**WORK TASK**
Each line in the records below that has the word "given" should be copied.

○ ○ ○ ○ ○

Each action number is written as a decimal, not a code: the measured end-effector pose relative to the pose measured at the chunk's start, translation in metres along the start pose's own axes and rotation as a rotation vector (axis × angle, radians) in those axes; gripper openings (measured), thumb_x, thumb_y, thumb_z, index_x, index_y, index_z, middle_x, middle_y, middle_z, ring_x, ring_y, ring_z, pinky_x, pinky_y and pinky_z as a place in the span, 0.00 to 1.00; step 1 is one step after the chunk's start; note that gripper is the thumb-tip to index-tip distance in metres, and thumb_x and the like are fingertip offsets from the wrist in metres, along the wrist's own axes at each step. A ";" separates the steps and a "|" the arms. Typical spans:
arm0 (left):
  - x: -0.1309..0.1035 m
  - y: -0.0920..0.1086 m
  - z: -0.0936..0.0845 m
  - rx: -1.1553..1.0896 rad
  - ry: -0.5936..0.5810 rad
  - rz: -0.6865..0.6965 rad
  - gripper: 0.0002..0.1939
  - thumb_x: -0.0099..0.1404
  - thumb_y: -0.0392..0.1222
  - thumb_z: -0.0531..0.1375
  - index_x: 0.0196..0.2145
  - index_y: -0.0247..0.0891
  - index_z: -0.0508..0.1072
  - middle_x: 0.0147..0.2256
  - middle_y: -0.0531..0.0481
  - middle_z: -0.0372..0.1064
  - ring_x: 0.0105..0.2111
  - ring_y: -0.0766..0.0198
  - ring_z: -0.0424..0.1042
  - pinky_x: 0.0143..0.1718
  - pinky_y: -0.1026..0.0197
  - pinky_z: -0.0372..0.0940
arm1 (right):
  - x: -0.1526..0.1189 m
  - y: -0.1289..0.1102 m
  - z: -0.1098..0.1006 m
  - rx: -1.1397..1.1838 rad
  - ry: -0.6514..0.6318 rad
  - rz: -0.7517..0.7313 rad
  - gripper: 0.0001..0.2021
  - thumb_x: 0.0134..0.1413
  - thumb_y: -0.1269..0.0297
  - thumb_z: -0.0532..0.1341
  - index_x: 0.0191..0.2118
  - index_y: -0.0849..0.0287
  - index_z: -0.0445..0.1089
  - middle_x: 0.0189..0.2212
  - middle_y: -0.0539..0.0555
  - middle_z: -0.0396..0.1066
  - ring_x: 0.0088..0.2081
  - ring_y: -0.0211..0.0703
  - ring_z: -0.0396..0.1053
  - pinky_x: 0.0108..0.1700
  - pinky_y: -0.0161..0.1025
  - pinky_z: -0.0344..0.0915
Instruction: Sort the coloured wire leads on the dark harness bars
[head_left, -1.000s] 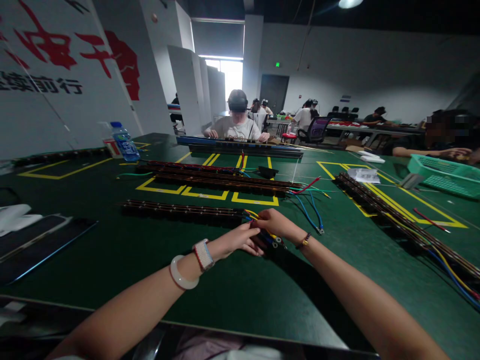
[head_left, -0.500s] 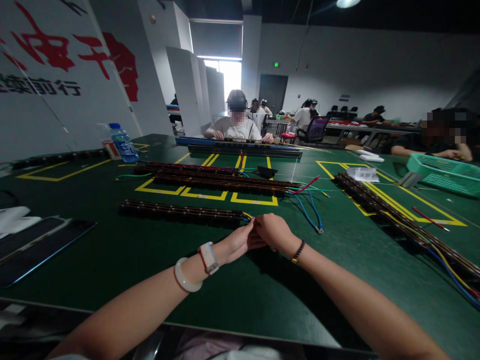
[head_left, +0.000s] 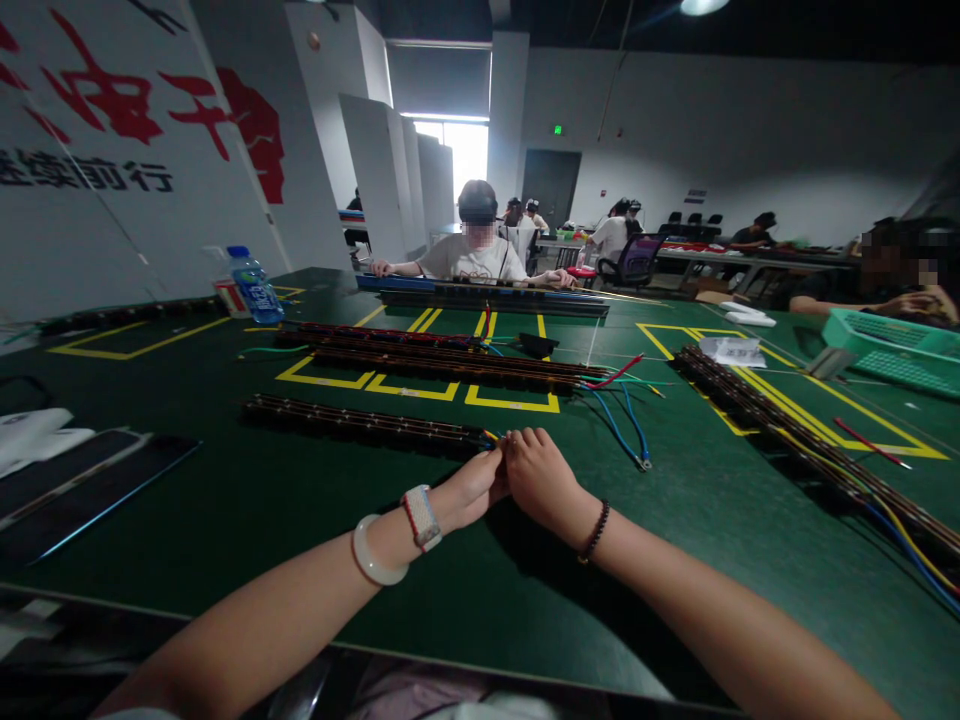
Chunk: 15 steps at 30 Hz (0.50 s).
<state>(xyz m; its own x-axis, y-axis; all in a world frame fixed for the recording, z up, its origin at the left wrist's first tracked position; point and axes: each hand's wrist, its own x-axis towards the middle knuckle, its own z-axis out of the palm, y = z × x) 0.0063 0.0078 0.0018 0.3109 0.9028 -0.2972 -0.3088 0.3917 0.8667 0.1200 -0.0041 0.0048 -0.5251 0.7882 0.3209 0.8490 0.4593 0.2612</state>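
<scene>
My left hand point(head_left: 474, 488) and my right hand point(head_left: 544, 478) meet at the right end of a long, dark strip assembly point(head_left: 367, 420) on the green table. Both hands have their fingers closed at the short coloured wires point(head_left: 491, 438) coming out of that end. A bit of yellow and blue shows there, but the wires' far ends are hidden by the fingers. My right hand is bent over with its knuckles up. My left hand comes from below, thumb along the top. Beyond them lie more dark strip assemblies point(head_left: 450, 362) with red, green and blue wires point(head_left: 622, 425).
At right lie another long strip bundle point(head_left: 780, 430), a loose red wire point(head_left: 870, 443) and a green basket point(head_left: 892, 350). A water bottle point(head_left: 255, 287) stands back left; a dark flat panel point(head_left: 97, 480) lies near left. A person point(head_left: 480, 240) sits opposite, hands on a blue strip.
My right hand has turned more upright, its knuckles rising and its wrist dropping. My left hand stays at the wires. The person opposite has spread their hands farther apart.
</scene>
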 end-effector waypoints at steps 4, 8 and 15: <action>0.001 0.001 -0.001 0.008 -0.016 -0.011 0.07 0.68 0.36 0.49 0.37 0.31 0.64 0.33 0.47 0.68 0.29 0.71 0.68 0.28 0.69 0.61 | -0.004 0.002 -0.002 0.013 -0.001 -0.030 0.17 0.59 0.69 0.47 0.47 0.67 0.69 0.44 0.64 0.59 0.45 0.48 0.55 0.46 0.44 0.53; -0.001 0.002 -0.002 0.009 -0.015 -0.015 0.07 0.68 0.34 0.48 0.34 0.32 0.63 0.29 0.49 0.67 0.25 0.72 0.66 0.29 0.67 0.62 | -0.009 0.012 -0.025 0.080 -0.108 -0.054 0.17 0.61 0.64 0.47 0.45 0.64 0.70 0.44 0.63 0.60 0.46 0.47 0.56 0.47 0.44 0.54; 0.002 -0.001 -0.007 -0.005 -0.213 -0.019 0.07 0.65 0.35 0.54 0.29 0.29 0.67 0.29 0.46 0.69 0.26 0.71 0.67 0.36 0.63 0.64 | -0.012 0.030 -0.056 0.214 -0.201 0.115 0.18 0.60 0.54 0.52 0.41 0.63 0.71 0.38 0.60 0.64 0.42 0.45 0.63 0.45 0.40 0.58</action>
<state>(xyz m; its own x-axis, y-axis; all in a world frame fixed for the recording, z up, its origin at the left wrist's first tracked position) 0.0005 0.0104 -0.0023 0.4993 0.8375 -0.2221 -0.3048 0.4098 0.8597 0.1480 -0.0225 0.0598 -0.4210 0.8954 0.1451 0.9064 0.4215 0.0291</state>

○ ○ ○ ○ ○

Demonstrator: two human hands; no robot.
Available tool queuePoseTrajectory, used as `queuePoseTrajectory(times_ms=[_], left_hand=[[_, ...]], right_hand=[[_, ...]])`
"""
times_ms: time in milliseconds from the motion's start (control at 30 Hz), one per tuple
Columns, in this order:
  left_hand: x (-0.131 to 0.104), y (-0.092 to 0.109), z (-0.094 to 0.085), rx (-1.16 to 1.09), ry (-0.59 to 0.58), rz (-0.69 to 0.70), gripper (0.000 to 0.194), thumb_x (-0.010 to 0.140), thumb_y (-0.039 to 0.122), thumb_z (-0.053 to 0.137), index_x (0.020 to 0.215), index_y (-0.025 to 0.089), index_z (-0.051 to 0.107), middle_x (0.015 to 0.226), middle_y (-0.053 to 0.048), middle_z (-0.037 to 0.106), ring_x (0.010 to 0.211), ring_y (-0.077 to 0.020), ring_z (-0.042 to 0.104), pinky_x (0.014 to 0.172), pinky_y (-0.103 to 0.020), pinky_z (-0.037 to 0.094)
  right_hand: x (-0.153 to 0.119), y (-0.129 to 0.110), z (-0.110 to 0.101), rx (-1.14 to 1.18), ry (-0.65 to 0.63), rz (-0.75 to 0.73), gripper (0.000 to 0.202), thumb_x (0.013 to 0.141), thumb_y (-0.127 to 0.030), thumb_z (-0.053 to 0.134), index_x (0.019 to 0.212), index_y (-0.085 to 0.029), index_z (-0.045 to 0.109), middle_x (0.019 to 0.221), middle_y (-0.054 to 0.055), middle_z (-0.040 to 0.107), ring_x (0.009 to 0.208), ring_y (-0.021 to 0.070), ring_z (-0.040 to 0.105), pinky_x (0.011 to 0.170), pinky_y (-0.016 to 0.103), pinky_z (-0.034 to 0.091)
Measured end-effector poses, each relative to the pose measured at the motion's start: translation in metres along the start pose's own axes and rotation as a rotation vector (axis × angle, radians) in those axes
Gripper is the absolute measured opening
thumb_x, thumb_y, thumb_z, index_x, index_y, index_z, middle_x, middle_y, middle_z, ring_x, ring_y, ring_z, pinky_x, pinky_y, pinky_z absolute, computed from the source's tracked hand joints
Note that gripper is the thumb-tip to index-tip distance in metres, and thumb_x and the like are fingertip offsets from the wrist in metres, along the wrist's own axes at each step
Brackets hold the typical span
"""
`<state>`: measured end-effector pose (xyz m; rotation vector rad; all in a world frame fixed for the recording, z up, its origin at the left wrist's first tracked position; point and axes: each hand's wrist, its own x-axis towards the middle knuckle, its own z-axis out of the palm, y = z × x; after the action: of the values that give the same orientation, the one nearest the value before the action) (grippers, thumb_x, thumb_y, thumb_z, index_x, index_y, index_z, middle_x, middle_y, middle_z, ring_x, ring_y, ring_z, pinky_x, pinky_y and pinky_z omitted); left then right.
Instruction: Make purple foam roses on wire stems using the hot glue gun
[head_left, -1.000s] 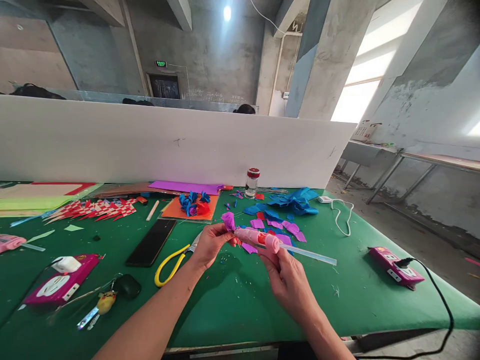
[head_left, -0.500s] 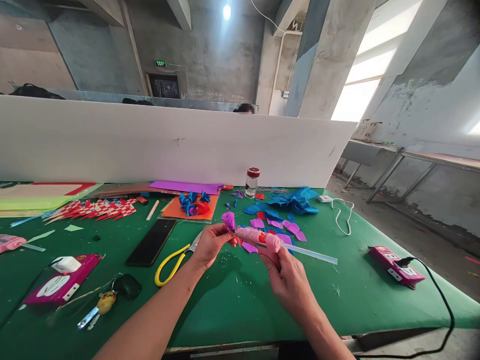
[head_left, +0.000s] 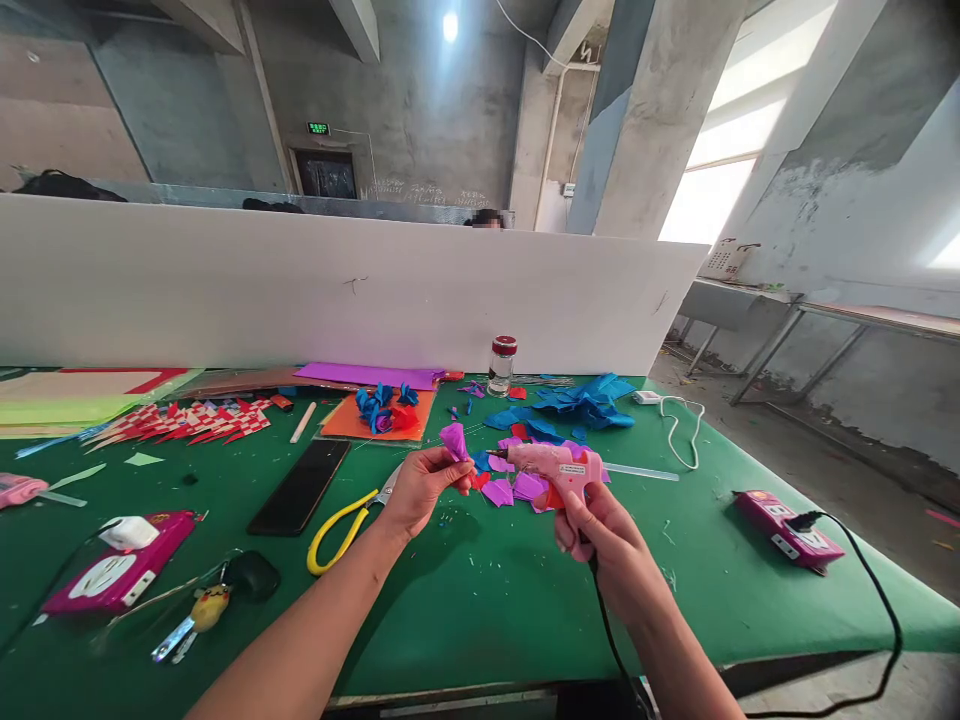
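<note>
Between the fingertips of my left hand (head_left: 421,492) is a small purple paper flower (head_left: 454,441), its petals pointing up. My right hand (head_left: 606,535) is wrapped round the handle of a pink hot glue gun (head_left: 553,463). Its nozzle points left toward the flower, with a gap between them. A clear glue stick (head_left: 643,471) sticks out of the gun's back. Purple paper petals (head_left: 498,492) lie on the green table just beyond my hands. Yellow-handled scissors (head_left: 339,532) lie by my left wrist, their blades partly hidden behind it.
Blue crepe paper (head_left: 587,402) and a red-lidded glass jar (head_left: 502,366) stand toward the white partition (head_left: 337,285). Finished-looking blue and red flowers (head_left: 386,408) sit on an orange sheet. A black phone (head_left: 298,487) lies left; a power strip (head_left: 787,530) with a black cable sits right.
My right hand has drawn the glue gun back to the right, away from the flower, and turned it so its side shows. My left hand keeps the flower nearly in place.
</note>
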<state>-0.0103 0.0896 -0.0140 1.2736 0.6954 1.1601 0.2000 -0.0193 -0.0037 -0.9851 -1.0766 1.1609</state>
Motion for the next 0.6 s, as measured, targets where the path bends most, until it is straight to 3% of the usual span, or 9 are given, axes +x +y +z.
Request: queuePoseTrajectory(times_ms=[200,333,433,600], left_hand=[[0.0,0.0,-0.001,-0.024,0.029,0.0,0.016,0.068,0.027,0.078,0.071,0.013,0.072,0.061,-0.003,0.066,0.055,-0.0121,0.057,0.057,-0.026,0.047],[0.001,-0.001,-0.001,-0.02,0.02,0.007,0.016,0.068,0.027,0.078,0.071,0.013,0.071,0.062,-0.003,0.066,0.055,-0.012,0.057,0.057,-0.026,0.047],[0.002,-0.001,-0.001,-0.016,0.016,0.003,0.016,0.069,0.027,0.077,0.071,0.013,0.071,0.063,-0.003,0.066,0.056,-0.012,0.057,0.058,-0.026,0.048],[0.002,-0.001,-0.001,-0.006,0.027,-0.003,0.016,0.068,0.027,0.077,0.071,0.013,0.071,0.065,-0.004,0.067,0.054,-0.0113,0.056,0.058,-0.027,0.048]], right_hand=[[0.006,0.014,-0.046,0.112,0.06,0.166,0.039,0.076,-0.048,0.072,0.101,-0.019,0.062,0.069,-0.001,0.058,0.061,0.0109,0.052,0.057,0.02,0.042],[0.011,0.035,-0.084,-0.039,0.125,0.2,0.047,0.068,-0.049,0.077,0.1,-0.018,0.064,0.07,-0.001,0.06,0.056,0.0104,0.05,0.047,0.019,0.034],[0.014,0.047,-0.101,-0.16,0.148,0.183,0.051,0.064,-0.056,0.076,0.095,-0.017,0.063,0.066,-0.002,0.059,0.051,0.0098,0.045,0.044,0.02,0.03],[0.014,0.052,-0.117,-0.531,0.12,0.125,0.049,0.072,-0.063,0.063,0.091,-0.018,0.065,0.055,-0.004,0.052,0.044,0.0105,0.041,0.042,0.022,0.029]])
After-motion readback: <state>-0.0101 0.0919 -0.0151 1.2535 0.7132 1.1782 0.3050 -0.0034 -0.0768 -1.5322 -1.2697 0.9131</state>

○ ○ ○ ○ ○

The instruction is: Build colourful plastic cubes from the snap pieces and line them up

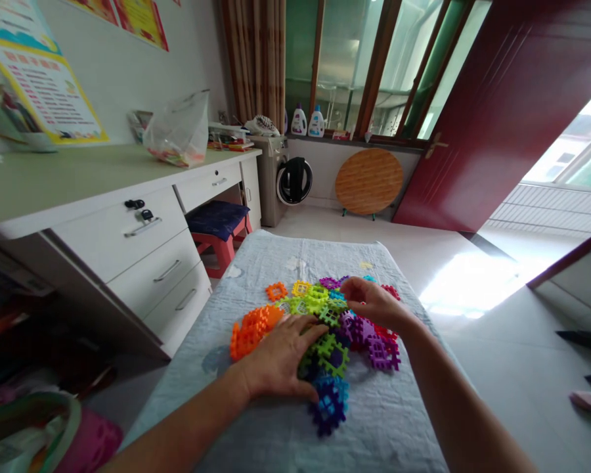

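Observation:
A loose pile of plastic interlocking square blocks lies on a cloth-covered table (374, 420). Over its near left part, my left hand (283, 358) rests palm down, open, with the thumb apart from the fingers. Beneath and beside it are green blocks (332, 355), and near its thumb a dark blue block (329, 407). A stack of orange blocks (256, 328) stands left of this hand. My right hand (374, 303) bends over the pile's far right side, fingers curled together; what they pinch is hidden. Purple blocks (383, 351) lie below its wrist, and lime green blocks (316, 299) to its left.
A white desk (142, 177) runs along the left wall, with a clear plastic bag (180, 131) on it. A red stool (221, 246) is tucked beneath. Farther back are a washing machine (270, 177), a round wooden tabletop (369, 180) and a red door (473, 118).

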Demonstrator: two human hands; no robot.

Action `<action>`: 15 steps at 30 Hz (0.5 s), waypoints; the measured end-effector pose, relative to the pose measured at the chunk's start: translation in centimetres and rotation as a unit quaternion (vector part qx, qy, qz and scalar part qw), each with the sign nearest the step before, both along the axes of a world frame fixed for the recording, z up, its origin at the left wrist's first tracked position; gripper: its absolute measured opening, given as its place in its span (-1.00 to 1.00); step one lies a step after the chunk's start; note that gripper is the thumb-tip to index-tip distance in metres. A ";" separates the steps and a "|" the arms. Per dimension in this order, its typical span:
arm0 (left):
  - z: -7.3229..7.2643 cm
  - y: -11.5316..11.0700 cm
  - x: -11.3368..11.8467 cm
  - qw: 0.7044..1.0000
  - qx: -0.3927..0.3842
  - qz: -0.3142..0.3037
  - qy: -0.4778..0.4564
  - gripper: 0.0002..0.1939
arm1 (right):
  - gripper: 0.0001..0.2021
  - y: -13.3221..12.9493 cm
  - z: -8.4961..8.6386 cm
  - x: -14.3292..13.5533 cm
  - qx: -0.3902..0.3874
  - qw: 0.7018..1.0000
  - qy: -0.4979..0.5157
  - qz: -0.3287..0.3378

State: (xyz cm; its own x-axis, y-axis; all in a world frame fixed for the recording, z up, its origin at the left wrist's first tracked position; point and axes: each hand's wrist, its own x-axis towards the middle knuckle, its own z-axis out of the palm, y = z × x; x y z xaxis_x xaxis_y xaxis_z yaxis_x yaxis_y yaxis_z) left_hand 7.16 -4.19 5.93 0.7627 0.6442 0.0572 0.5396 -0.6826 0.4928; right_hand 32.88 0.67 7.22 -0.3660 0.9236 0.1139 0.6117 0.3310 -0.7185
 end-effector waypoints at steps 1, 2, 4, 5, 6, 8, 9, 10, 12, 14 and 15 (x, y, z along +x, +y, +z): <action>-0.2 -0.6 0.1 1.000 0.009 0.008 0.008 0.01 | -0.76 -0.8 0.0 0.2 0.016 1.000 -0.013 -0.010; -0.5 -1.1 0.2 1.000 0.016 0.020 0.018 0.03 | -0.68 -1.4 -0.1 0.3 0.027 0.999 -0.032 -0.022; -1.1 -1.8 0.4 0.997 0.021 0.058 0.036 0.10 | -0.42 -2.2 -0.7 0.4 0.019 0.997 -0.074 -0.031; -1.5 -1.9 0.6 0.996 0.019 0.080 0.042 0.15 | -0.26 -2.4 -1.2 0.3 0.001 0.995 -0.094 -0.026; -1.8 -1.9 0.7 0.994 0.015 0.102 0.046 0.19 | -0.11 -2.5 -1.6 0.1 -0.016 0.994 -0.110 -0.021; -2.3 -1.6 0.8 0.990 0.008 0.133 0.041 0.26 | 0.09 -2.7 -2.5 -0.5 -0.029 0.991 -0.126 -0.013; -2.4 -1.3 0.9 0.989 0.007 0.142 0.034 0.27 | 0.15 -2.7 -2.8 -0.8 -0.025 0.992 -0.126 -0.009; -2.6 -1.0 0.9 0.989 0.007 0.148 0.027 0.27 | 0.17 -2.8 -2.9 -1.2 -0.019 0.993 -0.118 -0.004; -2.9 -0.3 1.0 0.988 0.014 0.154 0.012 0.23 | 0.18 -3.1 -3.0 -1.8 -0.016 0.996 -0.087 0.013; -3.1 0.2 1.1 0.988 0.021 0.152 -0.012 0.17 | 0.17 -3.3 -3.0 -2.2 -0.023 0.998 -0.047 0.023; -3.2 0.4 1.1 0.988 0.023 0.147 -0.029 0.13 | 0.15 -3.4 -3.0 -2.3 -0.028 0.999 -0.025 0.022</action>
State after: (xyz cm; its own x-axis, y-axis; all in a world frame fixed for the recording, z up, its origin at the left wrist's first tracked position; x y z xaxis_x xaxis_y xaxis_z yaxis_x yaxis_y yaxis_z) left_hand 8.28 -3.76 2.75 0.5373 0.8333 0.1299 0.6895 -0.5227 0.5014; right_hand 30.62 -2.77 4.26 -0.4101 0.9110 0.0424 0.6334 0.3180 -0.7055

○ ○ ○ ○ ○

**SOLUTION TO THE EXERCISE**
Motion for the next 0.6 s, as measured, targets where the path bends most, until it is straight to 3% of the usual span, or 9 are given, axes +x +y +z.
Action `<action>`: 15 steps at 30 Hz (0.5 s), waypoints; the measured end-effector pose, relative to the pose measured at the chunk's start: translation in centimetres and rotation as a unit quaternion (vector part qx, qy, qz and scalar part qw), each with the sign nearest the step before, both along the axes of a world frame fixed for the recording, z up, its origin at the left wrist's first tracked position; gripper: its absolute measured opening, given as its place in its span (-1.00 to 1.00); step one lies a step after the chunk's start; note that gripper is the thumb-tip to index-tip distance in metres. A ";" separates the steps and a "|" the arms. Per dimension in this order, its typical span:

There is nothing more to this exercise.